Requirement ->
The reply must repeat the listing below exactly and carry none of its pictures.

Provided material ->

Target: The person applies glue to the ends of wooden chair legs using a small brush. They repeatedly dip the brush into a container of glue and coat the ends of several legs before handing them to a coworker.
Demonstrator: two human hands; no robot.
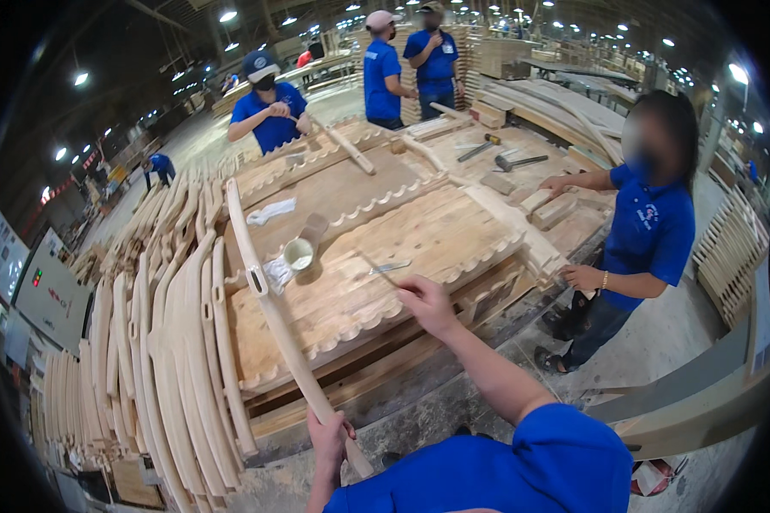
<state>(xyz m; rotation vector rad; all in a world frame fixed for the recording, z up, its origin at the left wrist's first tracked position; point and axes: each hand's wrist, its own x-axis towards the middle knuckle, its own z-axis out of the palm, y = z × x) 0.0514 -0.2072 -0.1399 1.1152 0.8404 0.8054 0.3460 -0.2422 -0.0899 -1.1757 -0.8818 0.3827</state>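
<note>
My left hand (328, 438) is wrapped round the near end of a long, pale wooden chair leg (275, 321) with a slot cut in its side. The leg slants away from me across the left part of the workbench. In my right hand (428, 304), a thin stick (376, 268) is pinched, its far end over the board. Just beside its tip, a small flat metal tool (391, 268) lies on the wooden board (428, 227), which has a scalloped edge. A cup (299, 254) with pale contents stands between the leg and my right hand.
White cloths (271, 211) lie near the cup. Many shaped wooden pieces (167, 342) are stacked at the left. A co-worker (650, 231) stands at the bench's right, hands on wood pieces; another (269, 111) works across it. Hammers (520, 161) rest at the far right.
</note>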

Answer to this task ->
Target: The person applies glue to the ends of wooden chair legs using a small brush. They repeatedly dip the brush into a container of glue and coat the ends of several legs before handing them to a coworker.
Demonstrator: two human hands; no robot.
<state>(xyz m; rotation vector rad; all in a world frame fixed for the recording, z up, its origin at the left wrist's first tracked position; point and axes: each hand's wrist, its own x-axis towards the middle knuckle, its own z-axis out of the palm, y = z × x) 0.0514 -0.2072 -0.1399 1.1152 0.8404 0.8054 0.3460 -0.2422 -0.0899 -1.1757 -0.8818 0.3827</state>
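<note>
My left hand (328, 438) is wrapped round the near end of a long, pale wooden chair leg (275, 321) with a slot cut in its side. The leg slants away from me across the left part of the workbench. In my right hand (428, 304), a thin stick (376, 268) is pinched, its far end over the board. Just beside its tip, a small flat metal tool (391, 268) lies on the wooden board (428, 227), which has a scalloped edge. A cup (299, 254) with pale contents stands between the leg and my right hand.
White cloths (271, 211) lie near the cup. Many shaped wooden pieces (167, 342) are stacked at the left. A co-worker (650, 231) stands at the bench's right, hands on wood pieces; another (269, 111) works across it. Hammers (520, 161) rest at the far right.
</note>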

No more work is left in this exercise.